_Action item_: Repeat the listing in full, preserving every character.

↓

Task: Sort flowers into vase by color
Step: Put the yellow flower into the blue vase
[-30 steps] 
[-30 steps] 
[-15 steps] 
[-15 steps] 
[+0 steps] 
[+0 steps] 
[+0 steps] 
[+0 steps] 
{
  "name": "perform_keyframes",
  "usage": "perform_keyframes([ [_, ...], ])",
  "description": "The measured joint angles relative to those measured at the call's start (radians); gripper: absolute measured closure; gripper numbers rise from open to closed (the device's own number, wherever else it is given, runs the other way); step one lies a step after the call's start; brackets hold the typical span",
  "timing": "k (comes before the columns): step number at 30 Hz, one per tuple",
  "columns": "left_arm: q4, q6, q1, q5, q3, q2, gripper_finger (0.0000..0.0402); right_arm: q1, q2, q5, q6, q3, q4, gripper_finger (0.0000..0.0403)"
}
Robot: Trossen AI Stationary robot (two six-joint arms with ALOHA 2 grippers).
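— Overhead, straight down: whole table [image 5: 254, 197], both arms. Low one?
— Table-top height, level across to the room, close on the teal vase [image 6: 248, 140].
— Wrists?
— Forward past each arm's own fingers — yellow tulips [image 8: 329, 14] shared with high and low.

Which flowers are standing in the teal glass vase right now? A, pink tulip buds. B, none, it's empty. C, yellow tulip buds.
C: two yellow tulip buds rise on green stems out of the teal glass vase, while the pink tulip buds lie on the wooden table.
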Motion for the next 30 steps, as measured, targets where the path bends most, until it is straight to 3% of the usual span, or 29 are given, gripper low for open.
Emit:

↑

_Reply_:
Task: Sort flowers into vase by color
Step: Put the yellow flower into the blue vase
[-30 steps] 
[-30 steps] 
[-15 steps] 
[-15 steps] 
[+0 steps] 
[+0 steps] 
[+0 steps] 
[+0 steps] 
{
  "name": "perform_keyframes",
  "usage": "perform_keyframes([ [_, ...], ])",
  "description": "The measured joint angles relative to those measured at the call's start (radians); gripper: absolute measured closure; gripper numbers rise from open to closed (the device's own number, wherever else it is given, runs the other way); step one lies a step after the call's start; brackets hold the typical span",
  "timing": "k (comes before the columns): step number at 30 Hz, one per tuple",
  "columns": "left_arm: q4, q6, q1, q5, q3, q2, gripper_finger (0.0000..0.0402); right_arm: q1, q2, q5, q6, q3, q4, gripper_finger (0.0000..0.0403)"
}
Robot: Trossen AI Stationary robot (two six-joint arms with ALOHA 2 grippers).
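— Overhead, straight down: whole table [image 5: 254, 197], both arms. Low one?
— Table-top height, level across to the room, close on the teal vase [image 6: 248, 140].
— Wrists?
— Forward past each arm's own fingers — yellow tulips [image 8: 329, 14] shared with high and low.

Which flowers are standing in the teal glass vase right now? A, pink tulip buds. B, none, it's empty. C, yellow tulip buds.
C: two yellow tulip buds rise on green stems out of the teal glass vase, while the pink tulip buds lie on the wooden table.
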Motion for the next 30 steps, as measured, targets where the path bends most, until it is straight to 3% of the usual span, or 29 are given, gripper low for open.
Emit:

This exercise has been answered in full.